# [PROBLEM STATEMENT]
A verbatim reproduction of the following listing is required; omit the pictures.

# [EXERCISE DATA]
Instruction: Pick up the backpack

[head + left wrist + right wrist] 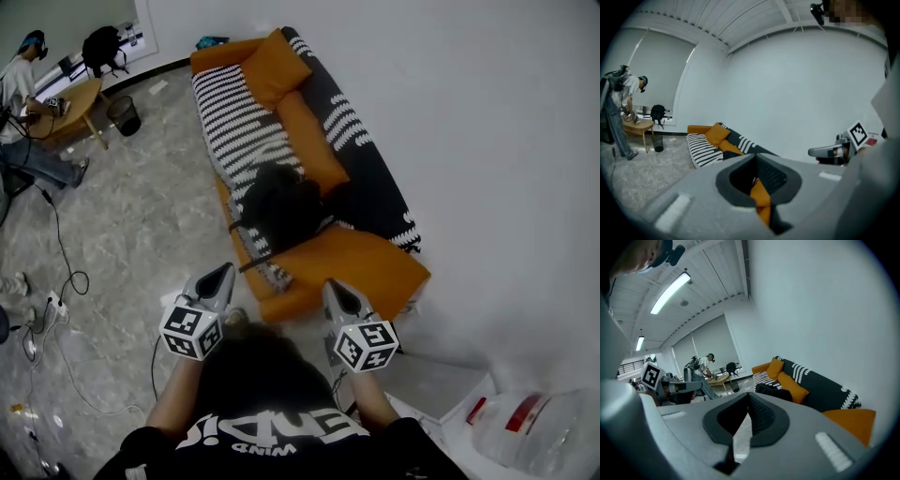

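A black backpack (277, 208) lies on the seat of an orange sofa (356, 258) that has a black-and-white striped cover. In the right gripper view the backpack (774, 391) shows just past the jaws, in front of the orange cushions. My left gripper (223, 274) is held in the air short of the sofa's near end, jaws shut and empty. Level with it on the other side, my right gripper (333, 286) is also shut with nothing in it. Each gripper view shows its own jaw tips meeting, on the left gripper (756, 157) and on the right gripper (749, 397).
A person (21, 89) bends over a low wooden table (73, 105) at the far left, with a bin (124, 114) and another black bag (101, 47) nearby. Cables (58, 281) trail over the marble floor. A white wall runs right of the sofa; a plastic bag (530, 427) lies near right.
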### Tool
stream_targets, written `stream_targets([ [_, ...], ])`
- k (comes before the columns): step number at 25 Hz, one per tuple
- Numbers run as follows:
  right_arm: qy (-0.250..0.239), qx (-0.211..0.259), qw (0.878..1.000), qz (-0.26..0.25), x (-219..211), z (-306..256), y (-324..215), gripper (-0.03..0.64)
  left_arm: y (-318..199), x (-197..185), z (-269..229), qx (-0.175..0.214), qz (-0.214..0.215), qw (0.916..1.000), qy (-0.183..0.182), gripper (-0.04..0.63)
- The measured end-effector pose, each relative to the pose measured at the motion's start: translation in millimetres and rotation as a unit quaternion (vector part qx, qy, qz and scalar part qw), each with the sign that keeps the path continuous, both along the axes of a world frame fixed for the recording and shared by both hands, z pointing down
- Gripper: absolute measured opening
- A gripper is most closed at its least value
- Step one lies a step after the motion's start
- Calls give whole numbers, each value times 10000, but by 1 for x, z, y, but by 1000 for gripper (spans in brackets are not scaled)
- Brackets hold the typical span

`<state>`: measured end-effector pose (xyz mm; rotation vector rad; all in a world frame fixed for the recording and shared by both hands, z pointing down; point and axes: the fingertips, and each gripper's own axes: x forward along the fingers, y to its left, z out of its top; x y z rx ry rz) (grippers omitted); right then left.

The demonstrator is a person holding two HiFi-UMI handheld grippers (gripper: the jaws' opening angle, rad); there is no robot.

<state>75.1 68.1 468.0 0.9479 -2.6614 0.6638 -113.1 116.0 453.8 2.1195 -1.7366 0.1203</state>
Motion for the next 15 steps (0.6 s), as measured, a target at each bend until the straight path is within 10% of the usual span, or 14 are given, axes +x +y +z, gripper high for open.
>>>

# [TASK SOLUTION]
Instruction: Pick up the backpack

[head + left wrist + right wrist] 

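A black backpack (277, 208) lies on the seat of an orange sofa (356, 258) that has a black-and-white striped cover. In the right gripper view the backpack (774, 391) shows just past the jaws, in front of the orange cushions. My left gripper (223, 274) is held in the air short of the sofa's near end, jaws shut and empty. Level with it on the other side, my right gripper (333, 286) is also shut with nothing in it. Each gripper view shows its own jaw tips meeting, on the left gripper (756, 157) and on the right gripper (749, 397).
A person (21, 89) bends over a low wooden table (73, 105) at the far left, with a bin (124, 114) and another black bag (101, 47) nearby. Cables (58, 281) trail over the marble floor. A white wall runs right of the sofa; a plastic bag (530, 427) lies near right.
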### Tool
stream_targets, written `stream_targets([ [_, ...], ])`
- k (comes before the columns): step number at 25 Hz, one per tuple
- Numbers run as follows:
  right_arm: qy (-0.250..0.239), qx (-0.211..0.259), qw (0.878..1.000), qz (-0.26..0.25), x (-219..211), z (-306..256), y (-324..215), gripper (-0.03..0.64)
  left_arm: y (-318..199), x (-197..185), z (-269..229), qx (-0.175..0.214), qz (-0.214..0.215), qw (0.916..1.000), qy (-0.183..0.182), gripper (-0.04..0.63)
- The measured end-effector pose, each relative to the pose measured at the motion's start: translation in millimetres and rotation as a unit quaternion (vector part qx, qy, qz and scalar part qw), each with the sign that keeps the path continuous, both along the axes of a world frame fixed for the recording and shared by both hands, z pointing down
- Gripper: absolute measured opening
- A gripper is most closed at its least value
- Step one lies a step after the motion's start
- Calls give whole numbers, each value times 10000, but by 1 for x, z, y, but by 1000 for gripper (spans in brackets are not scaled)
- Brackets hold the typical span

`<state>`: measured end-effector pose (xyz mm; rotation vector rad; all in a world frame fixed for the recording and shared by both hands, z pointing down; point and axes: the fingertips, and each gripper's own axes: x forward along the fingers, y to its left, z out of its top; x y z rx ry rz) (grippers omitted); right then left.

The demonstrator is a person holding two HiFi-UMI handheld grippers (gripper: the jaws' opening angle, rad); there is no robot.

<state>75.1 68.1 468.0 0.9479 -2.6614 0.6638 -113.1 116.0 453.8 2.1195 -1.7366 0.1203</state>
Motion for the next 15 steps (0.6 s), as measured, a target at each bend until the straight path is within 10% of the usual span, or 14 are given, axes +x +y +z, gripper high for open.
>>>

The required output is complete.